Mengakhiri Nasib Angket Yang Tak Populer
Oleh. Dr. Muhadam
Labolo
Angket merupakan
salah satu hak anggota dewan yang terhormat diantara sejumlah hak lain yang
diberikan rakyat melalui konstitusi dan undang-undang. Sama seperti nasib angket di Senayan,
beberapa DPRD yang mencoba mengukuhkan hubungan kemitraannya lewat angket
berakhir tanpa jawaban yang pasti. Ini
bukan lantaran mereka kurang cerdas, tetapi cara berpolitik mereka seringkali
jauh dari itikad baik sebelum mencapai tujuan yang diinginkan. Bagi rakyat yang telah diwakili oleh anggota
dewan, angket merupakan salah satu senjata ampuh untuk melakukan penyeledikan
lebih lanjut terhadap suatu masalah yang dinilai cukup strategis menyangkut
kepentingan publik luas. Jadi, kalau saya adalah bagian dari rakyat, saya
berterima kasih jika anggota dewan mau sedikit galak dengan menggunakan jurus
pamungkas seperti angket atau interpelasi.
Bukankah saya tak punya akses untuk melakukan semua itu terhadap kepala
daerah yang sudah saya pilih tempo hari.
Tentu saja jika di tengah perjalanan kepala daerah semakin jauh dari
komitmen, janji dan kontrak sosial yang pernah disepakati. Sebaliknya, kalau anda berposisi sebagai
kepala daerah, maka angket sebaiknya dipandang sebagai instrument rakyat untuk
mengoreksi alias mengevaluasi sejauhmana perjalanan komitmen kita selama
ini. Sekali lagi, jangan terburu-buru
dinilai sebagai upaya untuk menggulingkan pemerintahan yang sah, supaya suasana
kebatinan tak terganggu, supaya pikiran dan hati kita tak termakan isu negative
yang dapat mendorong tekanan darah, kolesterol, jantung dan asam urat semakin
meningkat. Kalau perlu, pakailah nasehat
orang tua dulu, anjing boleh
menggonggong, kafilah tetap berlalu, jangan diubah nasehat ini menjadi anggota dewan boleh mengganggu, kepala
daerah lempar deng batu. Ini bisa runyam, masalah bukannya selesai namun
berbuntut panjang. Apalagi kalau
masing-masing punya body guard. Lihat saja di berbagai daerah, siapa yang
mampu menundukkan pemegang otoritas keamanan setempat, alamat kemenangan berada
di pihak yang bersangkutan. Karenanya,
semakin tajam pertarungan antara kepala daerah dengan anggota dewan, atau
antara kepala daerah dengan pengusaha lokal, semakin banyak manfaat yang dapat
di petik oleh pemegang otoritas keamanan. Jangan heran kalau banyak pemegang otoritas
keamanan di daerah seringkali silih berganti pergi dengan penuh senyuman mesra.

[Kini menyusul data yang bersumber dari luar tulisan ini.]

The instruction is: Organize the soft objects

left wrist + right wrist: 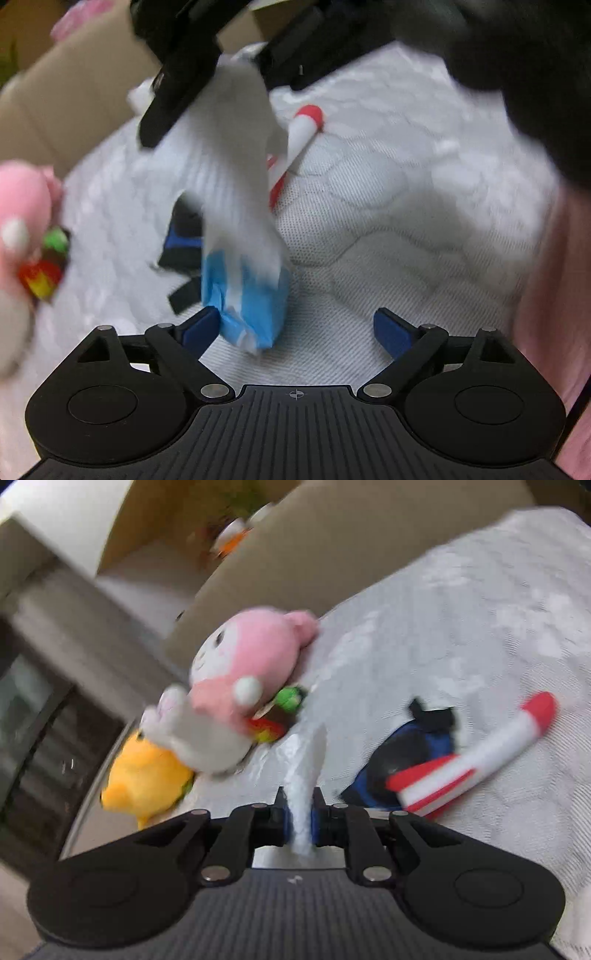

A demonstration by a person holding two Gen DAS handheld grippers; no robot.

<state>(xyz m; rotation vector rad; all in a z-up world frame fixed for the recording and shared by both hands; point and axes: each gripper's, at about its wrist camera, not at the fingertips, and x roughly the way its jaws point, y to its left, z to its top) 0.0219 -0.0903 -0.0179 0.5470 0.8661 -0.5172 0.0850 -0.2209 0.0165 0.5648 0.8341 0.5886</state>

Semakin tinggi dan meluas konflik semakin banyak sumber daya yang dapat
dimanfaatkan, bahkan oleh siapa saja yang berkepentingan dalam medan konflik.
Apalagi kalau pertarungan politik semakin merambah ke level akar rumput. Saya yakin semakin banyak keuntungan,
sekaligus korban pada sisi lain. Kembali
ke masalah angket, tak ada contoh angket di senayan yang berakhir dengan tepuk
tangan meriah. Semuanya bernasib tragis, bahkan semacam
cerita penculikan yang hilang tanpa kabar berita. Di awal hangat, sampai-sampai tak ada satupun
media yang luput untuk meliput. Dipertengahan alot hingga mengundang perasaan
kagum publik. Namun dipenghujung dialektika, angket selalu berakhir seperti
riwayat Bengawan Solo. Hasilnya mengalir sampai jauh kemana-mana, tapi akhirnya
tak jelas. Jadi, kalau anggota dewan di daerah tak pandai menyusun rencana dan
tujuan penggunaan angket, menurut saya apa bedanya dengan nasib angket di
Senayan tempo hari. Alih-alih
menggulingkan kepala daerah, bisa jadi menampar wajah sendiri sebab publik
semakin ragu dan tak percaya. Kalau
angket bukan lahir dari hati nurani rakyat banyak, tetapi lebih karena dimodali
oleh sekelompok orang yang berkepentingan terhadap masalah tertentu, maka saran
saya sebaiknya dipikirkan kembali, sebab selain membuang energi begitu banyak,
ia dapat menjadi bumerang bagi anggota dewan yang terhormat. Apalagi kalau angket dimaksud tak menemukan
relevansinya dilapangan, tak membuktikan keterlibatan seseorang, bahkan tak
menghasilkan bukti terhadap apa yang diinginkan sebagaimana tujuan awal
penggunaan angket. Sekali lagi, lebih
elegan jika di evaluasi kembali sebelum publik jenuh dengan permainan tanpa
orgasme politik. Kalau indikasinya
adalah kerugian negara yang berdampak korupsi, bukankah pemegang otoritas
keamanan lebih tepat menginvestigasi hingga ke akar-akarnya. Tinggal serahkan
saja bukti-bukti otentik. Kalau masalahnya bersinggungan dengan ketidakberesan
soal komitmen pembangunan, bukankah anggota dewan boleh meminta petugas audit
untuk melakukan identifikasi lanjutan sebelum diambil suara bulat. Kalau semua itu cukup, ditambah kepastian
hukum yang jelas, maka tanpa angketpun saya pikir kekuasaan kepala daerah akan
berakhir dengan sendirinya. Lihat saja
nasib 17 kepala daerah yang masuk buih hingga hari ini, bukankah mereka
mendekam tanpa proses angket yang penuh dengan lika-liku panggilan dan pertanyaan
tak jelas? Maka kepada kawan-kawan saya yang sedang menikmati kursi sebagai
anggota dewan yang terhormat di daerah, saya hanya menyarankan tanpa
berkepentingan mengubah nasib angket menjadi pinalti yang menakutkan bagi kepala daerah, atau bahkan menurunkan
semangat berjibaku supaya terlihat representatif di depan masyarakat, sebaiknya
perhatikan kembali tujuan dan ouput yang ingin dicapai sebelum nasib angket
semakin tak populer di depan rakyat.